» Task prompt
Each line in the listing below needs to be transcribed exactly.

::: Dataset section

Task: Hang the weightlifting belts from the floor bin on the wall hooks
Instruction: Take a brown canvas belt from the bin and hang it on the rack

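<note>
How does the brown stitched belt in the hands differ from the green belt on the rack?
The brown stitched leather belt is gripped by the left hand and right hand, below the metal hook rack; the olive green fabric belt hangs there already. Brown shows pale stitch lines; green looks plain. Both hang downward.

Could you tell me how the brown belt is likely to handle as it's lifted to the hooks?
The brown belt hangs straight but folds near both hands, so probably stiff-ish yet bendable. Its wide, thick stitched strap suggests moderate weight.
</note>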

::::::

» Answer below
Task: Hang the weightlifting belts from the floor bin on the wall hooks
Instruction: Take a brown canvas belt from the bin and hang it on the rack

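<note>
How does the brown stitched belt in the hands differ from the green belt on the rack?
The brown stitched leather belt is gripped by the left hand and right hand, below the metal hook rack; the olive green fabric belt hangs there already. Brown shows pale stitch lines; green looks plain. Both hang downward.

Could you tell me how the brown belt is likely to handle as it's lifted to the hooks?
The brown belt hangs straight but folds near both hands, so probably stiff-ish yet bendable. Its wide, thick stitched strap suggests moderate weight.
</note>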

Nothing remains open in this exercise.